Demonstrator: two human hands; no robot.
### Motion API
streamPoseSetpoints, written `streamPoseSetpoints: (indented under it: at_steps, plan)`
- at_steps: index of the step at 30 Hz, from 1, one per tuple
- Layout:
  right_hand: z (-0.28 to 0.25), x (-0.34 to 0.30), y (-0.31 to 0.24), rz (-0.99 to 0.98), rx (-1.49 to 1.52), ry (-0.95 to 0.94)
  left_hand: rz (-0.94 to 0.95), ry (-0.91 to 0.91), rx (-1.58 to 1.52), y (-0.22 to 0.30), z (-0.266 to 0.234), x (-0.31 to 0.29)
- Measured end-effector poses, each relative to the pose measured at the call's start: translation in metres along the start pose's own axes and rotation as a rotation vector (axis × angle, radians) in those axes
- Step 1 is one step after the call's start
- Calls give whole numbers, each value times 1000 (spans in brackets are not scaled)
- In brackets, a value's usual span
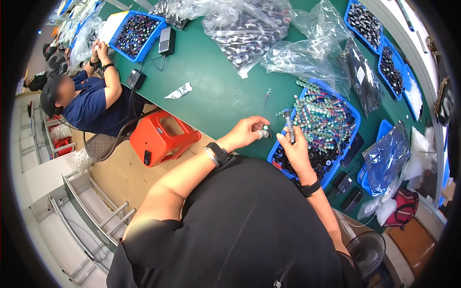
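Your left hand (245,133) has a small round part (264,128) pinched between thumb and fingertips, just above the near edge of the table (216,89). Your right hand (298,150) is closed around a slim dark tool (289,126), upper end away from you, over the left side of the tray (355,127). Which face of the part you have up is too small to tell.

The likeliest trouble is a dropped part: your pinch is narrow and the piece is small and round, so a slip could send it rolling off the edge toward you. Thin dark strands seem to hang by your fingertips; if they are its wires, a careless tug could strain them.

The tool and the part are near each other but apart. If you brought them together off-line, the tool could skid and scratch the piece or jab your left fingers.

Watch the tray too. Its wired parts (326,113) lie heaped up to the far rim, so a knock from your right wrist could spill some, and pulling one out could drag tangled neighbours along. The black parts (321,165) sit at the near end, under your forearm, where the two kinds could get mixed. A loose piece (268,93) lies beyond your left hand, easily swept aside.
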State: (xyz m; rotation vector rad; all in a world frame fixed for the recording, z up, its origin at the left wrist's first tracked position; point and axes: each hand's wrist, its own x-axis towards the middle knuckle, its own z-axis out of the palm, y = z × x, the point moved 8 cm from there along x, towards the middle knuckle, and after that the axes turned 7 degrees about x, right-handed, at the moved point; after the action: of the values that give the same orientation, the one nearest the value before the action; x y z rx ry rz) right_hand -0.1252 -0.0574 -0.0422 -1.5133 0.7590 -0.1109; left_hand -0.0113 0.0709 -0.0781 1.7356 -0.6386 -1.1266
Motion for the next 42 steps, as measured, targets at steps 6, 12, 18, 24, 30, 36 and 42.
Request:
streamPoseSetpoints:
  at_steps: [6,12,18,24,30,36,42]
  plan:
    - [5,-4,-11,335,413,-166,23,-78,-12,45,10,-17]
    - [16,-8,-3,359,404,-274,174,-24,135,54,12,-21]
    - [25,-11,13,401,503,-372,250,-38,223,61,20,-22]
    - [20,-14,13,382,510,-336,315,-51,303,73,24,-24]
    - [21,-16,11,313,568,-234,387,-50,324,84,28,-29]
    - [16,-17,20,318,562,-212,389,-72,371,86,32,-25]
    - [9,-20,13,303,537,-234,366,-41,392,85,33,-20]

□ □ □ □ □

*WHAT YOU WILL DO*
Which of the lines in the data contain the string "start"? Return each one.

*EXPECTED ANSWER*
- Measured end-effector poses, each relative to the pose measured at the call's start: translation in metres along the start pose's own axes and rotation as a rotation vector (axis × angle, radians) in those axes
- Step 1 is one step after the call's start

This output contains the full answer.